Top of SUPPLIED RECORDS
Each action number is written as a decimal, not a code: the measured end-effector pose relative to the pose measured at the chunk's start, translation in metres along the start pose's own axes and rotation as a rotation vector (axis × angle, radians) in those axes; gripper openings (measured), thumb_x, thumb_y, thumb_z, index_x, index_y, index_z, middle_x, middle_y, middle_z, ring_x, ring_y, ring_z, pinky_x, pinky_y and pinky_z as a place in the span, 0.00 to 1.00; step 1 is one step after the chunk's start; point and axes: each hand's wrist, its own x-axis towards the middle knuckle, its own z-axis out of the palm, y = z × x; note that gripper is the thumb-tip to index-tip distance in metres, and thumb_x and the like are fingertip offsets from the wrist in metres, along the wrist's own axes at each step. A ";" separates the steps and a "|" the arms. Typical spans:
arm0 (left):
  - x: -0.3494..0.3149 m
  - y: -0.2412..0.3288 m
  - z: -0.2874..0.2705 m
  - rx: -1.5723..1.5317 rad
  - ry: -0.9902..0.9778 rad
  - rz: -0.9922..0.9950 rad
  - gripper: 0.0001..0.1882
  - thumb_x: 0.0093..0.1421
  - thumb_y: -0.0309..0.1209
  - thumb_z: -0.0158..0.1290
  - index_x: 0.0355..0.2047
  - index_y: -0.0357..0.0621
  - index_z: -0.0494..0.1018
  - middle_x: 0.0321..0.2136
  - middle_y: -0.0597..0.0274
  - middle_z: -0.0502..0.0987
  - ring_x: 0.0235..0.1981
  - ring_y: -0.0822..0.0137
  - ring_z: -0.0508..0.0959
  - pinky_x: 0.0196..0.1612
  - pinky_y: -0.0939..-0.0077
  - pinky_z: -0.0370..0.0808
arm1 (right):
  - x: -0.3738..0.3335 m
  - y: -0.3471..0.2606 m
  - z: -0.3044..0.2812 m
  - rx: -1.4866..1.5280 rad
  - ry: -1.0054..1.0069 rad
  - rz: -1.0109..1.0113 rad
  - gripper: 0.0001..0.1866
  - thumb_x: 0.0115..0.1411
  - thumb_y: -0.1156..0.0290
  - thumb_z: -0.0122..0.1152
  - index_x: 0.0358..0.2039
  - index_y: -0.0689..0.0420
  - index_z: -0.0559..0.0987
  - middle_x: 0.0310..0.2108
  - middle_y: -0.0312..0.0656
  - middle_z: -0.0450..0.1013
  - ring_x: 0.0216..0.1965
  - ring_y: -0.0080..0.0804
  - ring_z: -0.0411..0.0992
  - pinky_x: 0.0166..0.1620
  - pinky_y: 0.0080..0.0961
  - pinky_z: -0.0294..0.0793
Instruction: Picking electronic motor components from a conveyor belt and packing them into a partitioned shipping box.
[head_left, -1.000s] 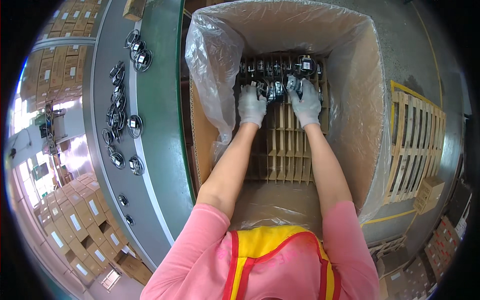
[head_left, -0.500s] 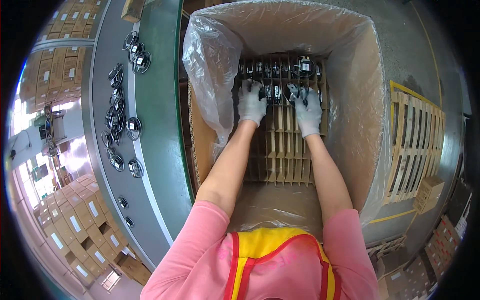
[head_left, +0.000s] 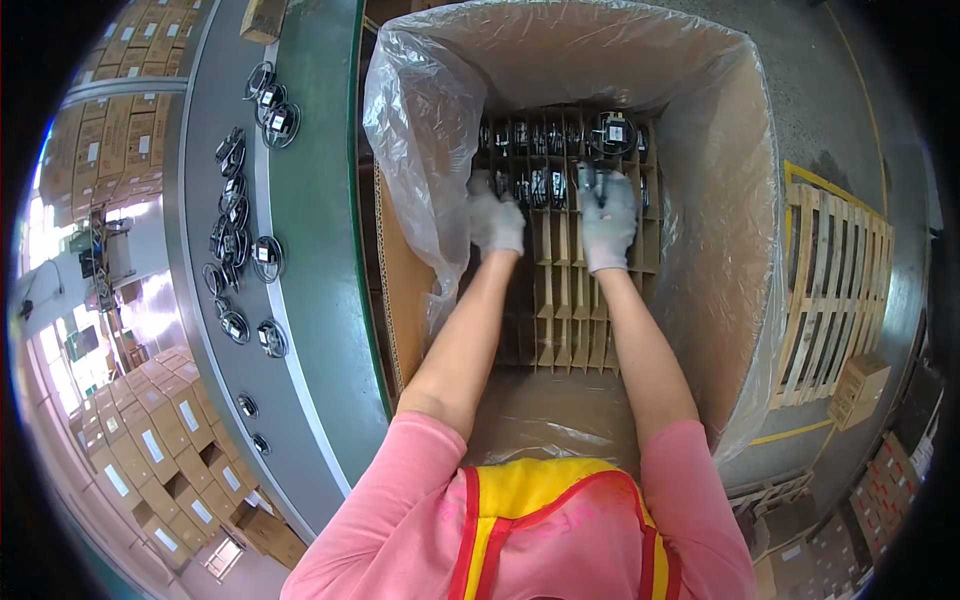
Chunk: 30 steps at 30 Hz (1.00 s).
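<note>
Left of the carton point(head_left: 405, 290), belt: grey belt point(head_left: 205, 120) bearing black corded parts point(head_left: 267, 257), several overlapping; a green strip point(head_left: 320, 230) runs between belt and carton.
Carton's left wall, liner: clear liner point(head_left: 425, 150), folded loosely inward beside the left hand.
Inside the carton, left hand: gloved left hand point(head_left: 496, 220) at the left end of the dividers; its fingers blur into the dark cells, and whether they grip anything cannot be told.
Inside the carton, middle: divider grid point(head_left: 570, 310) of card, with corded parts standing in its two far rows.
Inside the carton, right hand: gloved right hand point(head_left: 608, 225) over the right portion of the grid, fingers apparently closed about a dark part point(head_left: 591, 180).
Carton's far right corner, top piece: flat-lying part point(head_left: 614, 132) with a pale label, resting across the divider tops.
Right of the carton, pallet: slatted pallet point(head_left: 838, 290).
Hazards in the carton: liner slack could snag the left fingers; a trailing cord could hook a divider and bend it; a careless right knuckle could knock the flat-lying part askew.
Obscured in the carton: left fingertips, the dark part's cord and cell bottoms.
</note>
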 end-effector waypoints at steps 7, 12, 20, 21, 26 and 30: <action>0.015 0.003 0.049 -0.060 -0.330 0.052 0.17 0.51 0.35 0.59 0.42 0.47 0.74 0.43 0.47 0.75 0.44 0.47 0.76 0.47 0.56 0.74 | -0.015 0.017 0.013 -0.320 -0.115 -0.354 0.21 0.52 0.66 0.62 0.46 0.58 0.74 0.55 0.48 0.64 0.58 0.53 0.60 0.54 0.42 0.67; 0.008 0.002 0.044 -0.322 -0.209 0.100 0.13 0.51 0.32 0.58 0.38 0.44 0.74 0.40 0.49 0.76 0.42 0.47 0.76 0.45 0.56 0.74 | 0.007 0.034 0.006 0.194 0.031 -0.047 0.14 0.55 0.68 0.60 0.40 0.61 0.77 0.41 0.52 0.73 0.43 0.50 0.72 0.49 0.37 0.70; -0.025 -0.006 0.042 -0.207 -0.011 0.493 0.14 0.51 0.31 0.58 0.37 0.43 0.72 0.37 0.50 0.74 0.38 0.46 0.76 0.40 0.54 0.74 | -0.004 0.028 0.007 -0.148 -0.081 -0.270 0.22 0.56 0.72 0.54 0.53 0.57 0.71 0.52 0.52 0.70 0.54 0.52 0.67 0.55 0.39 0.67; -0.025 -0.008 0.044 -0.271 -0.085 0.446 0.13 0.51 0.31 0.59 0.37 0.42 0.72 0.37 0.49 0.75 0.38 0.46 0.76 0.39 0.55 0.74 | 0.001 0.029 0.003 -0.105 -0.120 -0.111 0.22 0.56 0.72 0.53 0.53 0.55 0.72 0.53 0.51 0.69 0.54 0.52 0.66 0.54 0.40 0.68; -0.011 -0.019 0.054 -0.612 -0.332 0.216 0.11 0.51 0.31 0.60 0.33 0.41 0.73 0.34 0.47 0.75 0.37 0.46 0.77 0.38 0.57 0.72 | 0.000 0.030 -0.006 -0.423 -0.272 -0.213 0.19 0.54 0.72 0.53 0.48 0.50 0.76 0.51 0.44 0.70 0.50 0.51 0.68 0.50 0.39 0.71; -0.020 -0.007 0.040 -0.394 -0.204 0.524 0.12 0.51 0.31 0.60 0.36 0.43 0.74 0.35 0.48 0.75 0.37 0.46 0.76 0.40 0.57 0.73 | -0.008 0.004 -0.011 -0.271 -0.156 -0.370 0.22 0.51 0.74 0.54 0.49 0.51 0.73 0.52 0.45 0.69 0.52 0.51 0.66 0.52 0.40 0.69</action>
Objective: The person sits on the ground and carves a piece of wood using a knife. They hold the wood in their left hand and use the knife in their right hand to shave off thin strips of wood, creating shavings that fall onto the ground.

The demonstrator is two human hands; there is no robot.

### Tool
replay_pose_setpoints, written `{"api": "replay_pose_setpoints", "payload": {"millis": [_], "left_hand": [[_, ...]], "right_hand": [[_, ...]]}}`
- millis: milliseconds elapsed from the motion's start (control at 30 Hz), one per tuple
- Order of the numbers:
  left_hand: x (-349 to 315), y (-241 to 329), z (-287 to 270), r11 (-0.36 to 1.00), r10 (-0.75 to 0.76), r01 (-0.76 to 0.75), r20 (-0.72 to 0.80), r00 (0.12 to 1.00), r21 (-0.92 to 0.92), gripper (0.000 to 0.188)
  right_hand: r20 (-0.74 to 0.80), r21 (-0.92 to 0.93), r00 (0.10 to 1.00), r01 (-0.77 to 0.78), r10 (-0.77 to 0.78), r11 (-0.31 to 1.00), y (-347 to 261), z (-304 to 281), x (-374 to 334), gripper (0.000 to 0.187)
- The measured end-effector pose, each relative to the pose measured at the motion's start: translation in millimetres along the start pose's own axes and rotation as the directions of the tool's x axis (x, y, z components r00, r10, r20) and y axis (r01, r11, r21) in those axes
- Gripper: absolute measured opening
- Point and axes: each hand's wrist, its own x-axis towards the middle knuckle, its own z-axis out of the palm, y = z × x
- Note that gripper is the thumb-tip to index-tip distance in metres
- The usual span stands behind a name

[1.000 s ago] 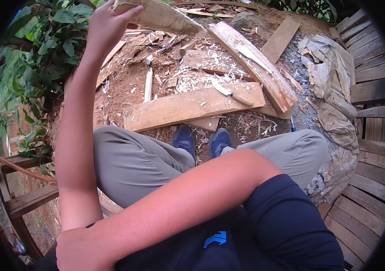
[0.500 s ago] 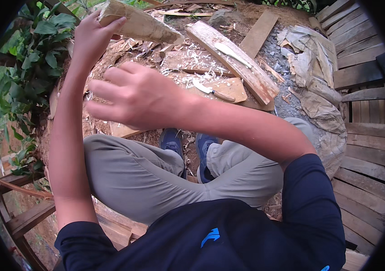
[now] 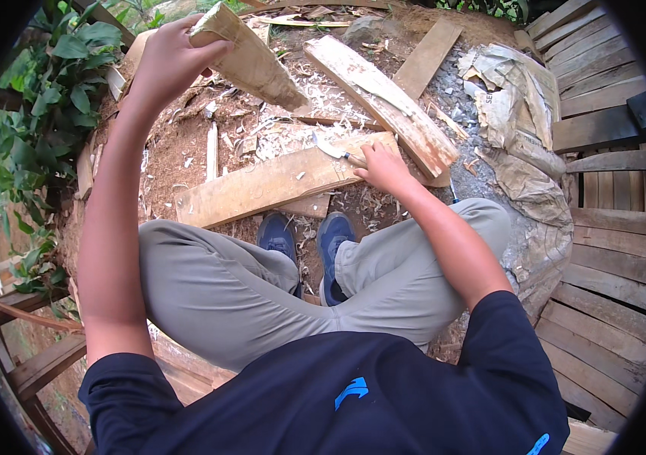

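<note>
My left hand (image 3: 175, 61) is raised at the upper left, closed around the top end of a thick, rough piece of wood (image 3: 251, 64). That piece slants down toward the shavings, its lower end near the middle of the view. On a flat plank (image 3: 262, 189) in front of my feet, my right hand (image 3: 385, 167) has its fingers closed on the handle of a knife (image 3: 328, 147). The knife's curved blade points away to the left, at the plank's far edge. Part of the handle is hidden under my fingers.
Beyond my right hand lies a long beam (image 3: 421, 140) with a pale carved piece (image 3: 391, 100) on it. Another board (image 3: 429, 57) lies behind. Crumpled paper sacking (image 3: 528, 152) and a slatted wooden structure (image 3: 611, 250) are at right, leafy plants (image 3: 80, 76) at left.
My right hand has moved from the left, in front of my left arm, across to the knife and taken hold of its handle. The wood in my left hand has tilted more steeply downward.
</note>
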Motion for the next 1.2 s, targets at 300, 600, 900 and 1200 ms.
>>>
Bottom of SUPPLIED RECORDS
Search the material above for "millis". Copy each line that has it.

(TASK RESULT):
replay_pose_setpoints, written `{"api": "replay_pose_setpoints", "payload": {"millis": [_], "left_hand": [[_, ...]], "right_hand": [[_, ...]]}}`
- millis: milliseconds elapsed from the motion's start (control at 30 Hz), one per tuple

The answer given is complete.